Его рассказ сначала был ясен, и нить его не прерывалась, но вскоре он стал иным. Карел часто уходил в сторону, рассказывая о чем-то другом. Казалось, он ищет обходные пути, тянет время, потому что боится подойти к той части рассказа, которая одна и была важна. Он становился все неувереннее, вдруг забывал и, казалось, с трудом находил самые простые слова, даже голос его изменился, то и дело срывался.
Когда его арестовали, это было незадолго до всеобщей забастовки, они, конечно, знали, что он был тем «Техником», в руках которого сходились многие нити подпольной организации. Славко испробовал все средства, но Карел молчал, не поддавался ни на какие уловки, и никакие пытки не могли сломить его волю.
— Помнишь, однажды ты показал мне автопортрет одного старого художника и, уже не помню, в какой связи, сказал: «Когда тебя пытают, нельзя говорить „нет“! Это средство помогает лишь на минуту, но надолго его не хватает, и в конце концов оно приводит к покорности или к преступлению. Во время пытки надо ухватиться за какую-нибудь положительную мысль и не выпускать ее, что бы ни случилось». Тогда я вовремя вспомнил об этом, Дойно. И непрерывно думал только о Злате. И каждый раз, приходя в сознание, сразу снова хватался за эту мысль.

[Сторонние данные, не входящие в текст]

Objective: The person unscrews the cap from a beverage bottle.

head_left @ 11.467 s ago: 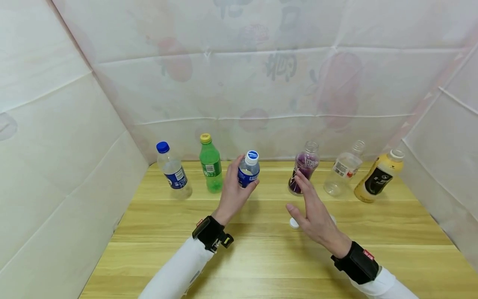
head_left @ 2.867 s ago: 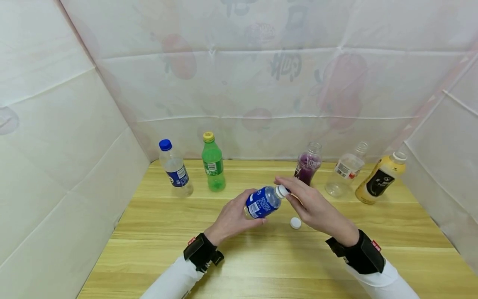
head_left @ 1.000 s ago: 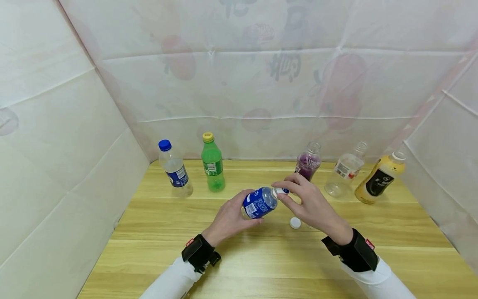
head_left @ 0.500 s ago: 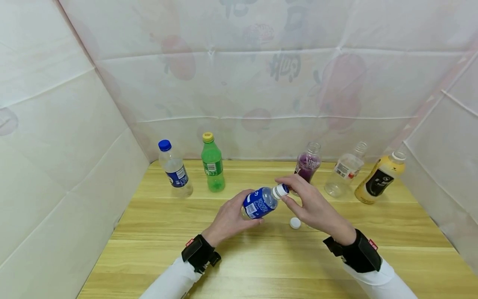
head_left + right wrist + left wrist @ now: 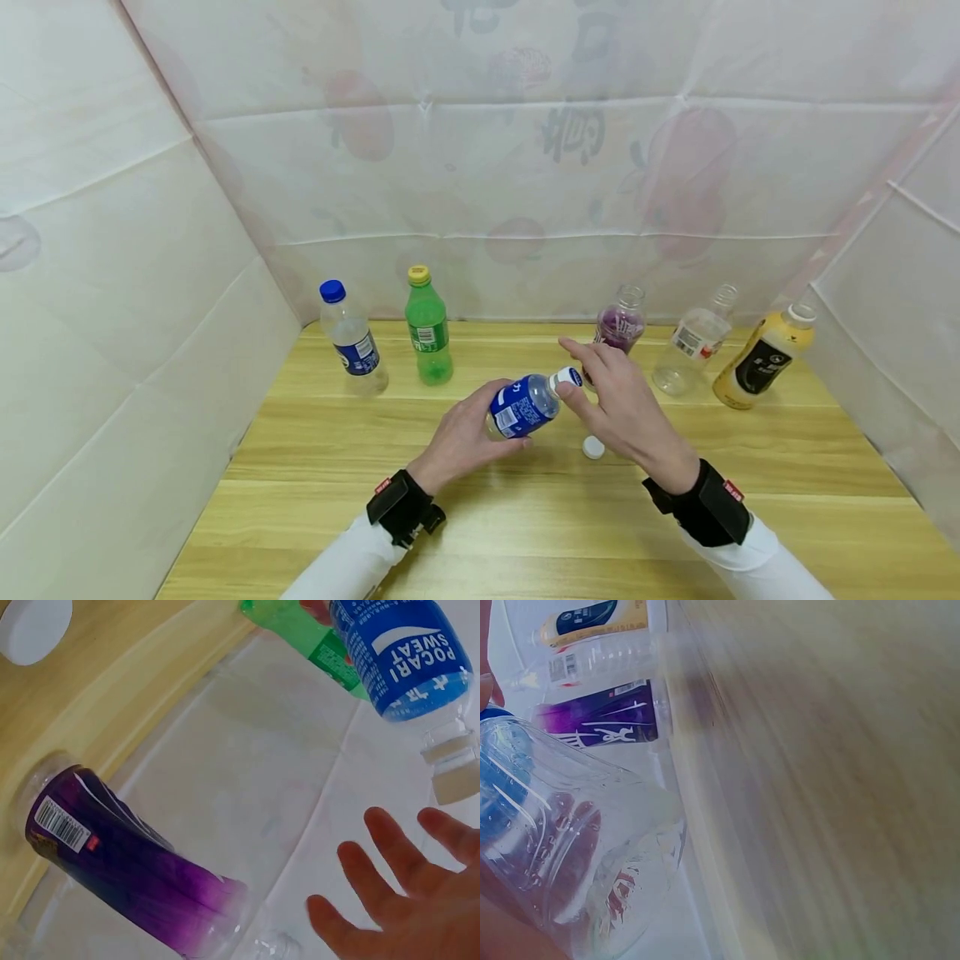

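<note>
My left hand [image 5: 465, 437] grips a clear bottle with a blue Pocari Sweat label [image 5: 520, 407], tilted so its neck points up and right. Its white cap [image 5: 566, 379] with a blue top sits on the neck. In the right wrist view a strip of clear neck shows between the cap [image 5: 457, 780] and the ring below. Beside the cap is my right hand [image 5: 622, 408], fingers spread and extended, thumb close to it in the head view. Seen from the left wrist, the clear bottle base [image 5: 630, 900] has some liquid in it.
On the table [image 5: 480, 525] lies a loose white cap [image 5: 593, 447]. A blue-capped bottle [image 5: 354, 350] and a green bottle [image 5: 427, 333] stand at left. Uncapped purple [image 5: 621, 327] and clear bottles [image 5: 690, 346] and a yellow bottle [image 5: 765, 354] stand at right.
Earlier my left hand lifted the bottle from between the others and tilted it. My right fingers pinched the cap a second ago; now they have let go and spread beside it.
</note>
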Demonstrator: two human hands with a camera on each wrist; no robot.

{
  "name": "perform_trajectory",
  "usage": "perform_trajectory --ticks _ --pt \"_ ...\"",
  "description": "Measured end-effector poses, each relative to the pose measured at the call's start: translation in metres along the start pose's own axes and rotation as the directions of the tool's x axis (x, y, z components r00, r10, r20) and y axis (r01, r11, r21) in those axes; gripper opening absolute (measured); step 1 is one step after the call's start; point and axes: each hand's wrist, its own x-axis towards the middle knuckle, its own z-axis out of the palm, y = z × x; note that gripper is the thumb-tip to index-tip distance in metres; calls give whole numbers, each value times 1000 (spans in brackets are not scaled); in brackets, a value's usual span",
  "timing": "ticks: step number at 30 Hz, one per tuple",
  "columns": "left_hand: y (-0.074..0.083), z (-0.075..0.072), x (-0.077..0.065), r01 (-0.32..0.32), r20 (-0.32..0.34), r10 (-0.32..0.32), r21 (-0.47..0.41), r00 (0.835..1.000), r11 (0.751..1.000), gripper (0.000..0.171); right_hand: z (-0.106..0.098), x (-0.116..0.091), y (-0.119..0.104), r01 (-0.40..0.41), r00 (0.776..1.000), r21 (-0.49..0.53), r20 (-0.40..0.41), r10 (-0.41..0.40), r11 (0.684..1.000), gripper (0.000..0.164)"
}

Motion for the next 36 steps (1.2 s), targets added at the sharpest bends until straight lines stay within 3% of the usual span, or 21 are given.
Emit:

Так продолжалось семнадцать дней. На восемнадцатый день Славко сказал ему:
— Сегодня допроса не будет, завтра не будет и послезавтра тоже. Ты мне надоел, ты нагнал на меня такую тоску, что я из-за тебя пью уже вдвое больше обычного. Моя печень, конечно, никого не заботит. Разве я сказал никого? Я ошибся, на свете есть человек, у которого всегда найдется для меня теплое человеческое чувство: Злата. Да-да, твоя Злата.